▶ Task to complete
Reproduce the data exactly as given, except for any images.

━━━━

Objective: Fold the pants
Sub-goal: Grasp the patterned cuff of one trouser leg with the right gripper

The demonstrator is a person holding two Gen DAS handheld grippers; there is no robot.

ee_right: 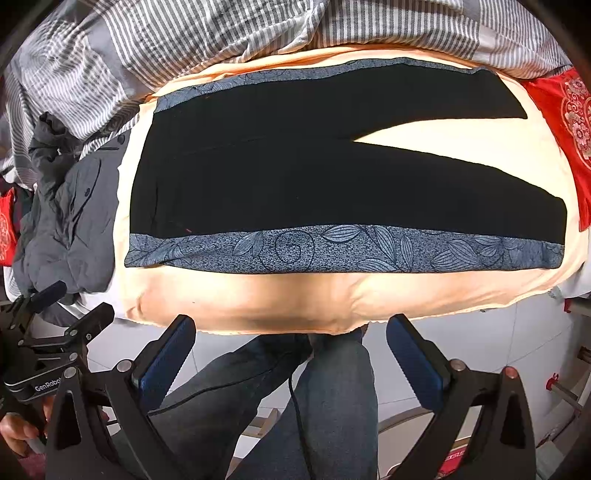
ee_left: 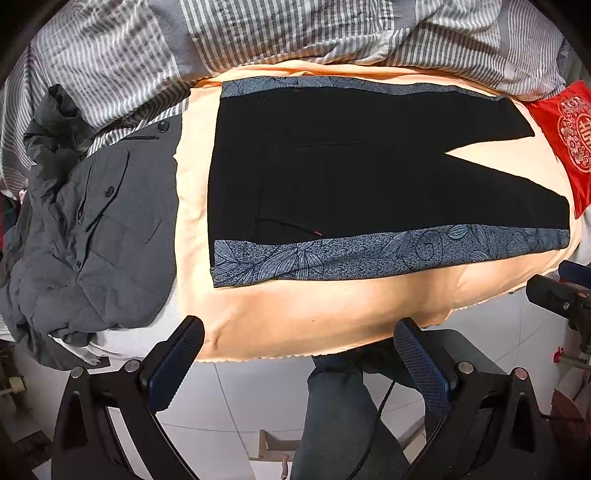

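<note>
Black pants with blue leaf-print side stripes lie flat on a peach sheet, waistband at the left, the two legs spread apart at the right. They also show in the right wrist view. My left gripper is open and empty, held off the bed's near edge, below the pants. My right gripper is open and empty, also off the near edge. The left gripper also shows at the lower left of the right wrist view. The right gripper shows at the right edge of the left wrist view.
A grey jacket is heaped left of the pants. A striped grey duvet is bunched along the far side. A red embroidered cushion lies at the right. The person's jeans-clad legs and white tiled floor are below.
</note>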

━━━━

▶ Written solution
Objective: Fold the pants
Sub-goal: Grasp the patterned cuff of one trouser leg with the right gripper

The demonstrator is a person holding two Gen DAS handheld grippers; there is no robot.

ee_right: 
ee_left: 

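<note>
Black pants with blue leaf-print side stripes lie flat on a peach sheet, waistband at the left, the two legs spread apart at the right. They also show in the right wrist view. My left gripper is open and empty, held off the bed's near edge, below the pants. My right gripper is open and empty, also off the near edge. The left gripper also shows at the lower left of the right wrist view. The right gripper shows at the right edge of the left wrist view.
A grey jacket is heaped left of the pants. A striped grey duvet is bunched along the far side. A red embroidered cushion lies at the right. The person's jeans-clad legs and white tiled floor are below.
</note>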

No further work is required for this exercise.